Work order:
Repeat the data exactly, with every line included.

Supplied data:
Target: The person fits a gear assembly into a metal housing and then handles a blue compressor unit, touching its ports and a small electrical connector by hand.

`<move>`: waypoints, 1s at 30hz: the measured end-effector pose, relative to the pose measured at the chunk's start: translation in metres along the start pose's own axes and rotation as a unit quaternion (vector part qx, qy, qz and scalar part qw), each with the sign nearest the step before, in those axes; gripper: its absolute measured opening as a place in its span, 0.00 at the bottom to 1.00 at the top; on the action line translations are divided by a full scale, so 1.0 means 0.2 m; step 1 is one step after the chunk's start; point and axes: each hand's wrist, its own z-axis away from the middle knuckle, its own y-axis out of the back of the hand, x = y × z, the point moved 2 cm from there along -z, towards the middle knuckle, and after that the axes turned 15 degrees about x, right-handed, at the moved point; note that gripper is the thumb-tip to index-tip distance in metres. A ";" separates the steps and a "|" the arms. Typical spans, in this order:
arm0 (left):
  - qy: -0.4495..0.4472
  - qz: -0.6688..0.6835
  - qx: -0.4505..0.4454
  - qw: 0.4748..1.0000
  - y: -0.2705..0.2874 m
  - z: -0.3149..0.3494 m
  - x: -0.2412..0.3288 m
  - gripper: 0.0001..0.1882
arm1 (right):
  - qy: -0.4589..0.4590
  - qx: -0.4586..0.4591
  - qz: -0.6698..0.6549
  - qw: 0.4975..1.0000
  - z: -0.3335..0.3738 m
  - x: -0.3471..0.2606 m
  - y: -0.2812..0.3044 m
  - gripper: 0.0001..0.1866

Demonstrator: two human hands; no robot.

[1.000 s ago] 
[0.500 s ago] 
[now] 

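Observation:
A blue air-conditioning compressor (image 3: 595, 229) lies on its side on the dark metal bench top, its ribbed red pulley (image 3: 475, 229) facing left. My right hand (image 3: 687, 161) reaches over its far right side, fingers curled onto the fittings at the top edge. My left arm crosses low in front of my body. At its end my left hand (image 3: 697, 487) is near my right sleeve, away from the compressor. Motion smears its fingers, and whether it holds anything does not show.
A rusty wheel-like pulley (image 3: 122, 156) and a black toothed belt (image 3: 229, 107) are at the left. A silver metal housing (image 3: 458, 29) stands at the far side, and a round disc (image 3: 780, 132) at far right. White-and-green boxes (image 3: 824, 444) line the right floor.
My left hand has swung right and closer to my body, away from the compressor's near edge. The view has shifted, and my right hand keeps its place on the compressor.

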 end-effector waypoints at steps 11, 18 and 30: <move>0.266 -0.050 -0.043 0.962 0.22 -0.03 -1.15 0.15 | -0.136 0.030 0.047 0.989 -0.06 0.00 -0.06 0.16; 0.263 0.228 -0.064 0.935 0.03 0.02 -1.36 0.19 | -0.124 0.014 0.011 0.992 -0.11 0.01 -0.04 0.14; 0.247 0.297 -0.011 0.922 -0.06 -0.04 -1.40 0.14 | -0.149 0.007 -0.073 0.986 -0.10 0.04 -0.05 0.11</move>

Problem solution:
Target: The person fits a gear assembly into a metal housing and then handles a blue compressor unit, touching its ports and a small electrical connector by hand.

`<move>`: waypoints, 1s at 30hz: the measured end-effector pose, relative to the pose measured at the chunk's start: translation in metres along the start pose's own axes and rotation as a unit quaternion (vector part qx, qy, qz and scalar part qw), each with the sign nearest the step before, in those axes; gripper: its absolute measured opening as a place in its span, 0.00 at the bottom to 1.00 at the top; on the action line translations are divided by a full scale, so 1.0 means 0.2 m; step 1 is one step after the chunk's start; point and axes: each hand's wrist, its own z-axis away from the middle knuckle, its own y-axis out of the back of the hand, x = y × z, the point moved 2 cm from there along -z, towards the middle knuckle, and after that the axes turned 15 degrees about x, right-handed, at the moved point; note that gripper is the thumb-tip to index-tip distance in metres. A ";" separates the steps and a "|" the arms. Typical spans, in this order:
arm0 (left):
  - qy: -0.4495..0.4472
  - qz: -0.6688..0.6835
  - qx: -0.4505..0.4454
  - qw: 0.4748..1.0000
  - y: -0.2705..0.2874 m
  - z: -0.3149..0.3494 m
  - x: -0.2412..0.3288 m
  - gripper: 0.0001..0.1882
arm1 (right):
  - qy: -0.4589..0.4590
  - qx: -0.4586..0.4591
  - qz: -0.6698..0.6549
  - qw: 0.4975..1.0000
  - z: -0.3335..0.3738 m
  - x: -0.3471..0.2606 m
  - y: -0.2812..0.3044 m
  - gripper: 0.0001..0.1866

Demonstrator: two human hands; no robot.

[1.000 s ago] 
[0.500 s ago] 
[now] 

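Observation:
A blue air-conditioning compressor (image 3: 595, 229) lies on its side on the dark metal bench top, its ribbed red pulley (image 3: 475, 229) facing left. My right hand (image 3: 687, 161) reaches over its far right side, fingers curled onto the fittings at the top edge. My left arm crosses low in front of my body. At its end my left hand (image 3: 697, 487) is near my right sleeve, away from the compressor. Motion smears its fingers, and whether it holds anything does not show.
A rusty wheel-like pulley (image 3: 122, 156) and a black toothed belt (image 3: 229, 107) are at the left. A silver metal housing (image 3: 458, 29) stands at the far side, and a round disc (image 3: 780, 132) at far right. White-and-green boxes (image 3: 824, 444) line the right floor.
My left hand has swung right and closer to my body, away from the compressor's near edge. The view has shifted, and my right hand keeps its place on the compressor.
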
 end-effector waypoints at steps 11, 18 and 30: <move>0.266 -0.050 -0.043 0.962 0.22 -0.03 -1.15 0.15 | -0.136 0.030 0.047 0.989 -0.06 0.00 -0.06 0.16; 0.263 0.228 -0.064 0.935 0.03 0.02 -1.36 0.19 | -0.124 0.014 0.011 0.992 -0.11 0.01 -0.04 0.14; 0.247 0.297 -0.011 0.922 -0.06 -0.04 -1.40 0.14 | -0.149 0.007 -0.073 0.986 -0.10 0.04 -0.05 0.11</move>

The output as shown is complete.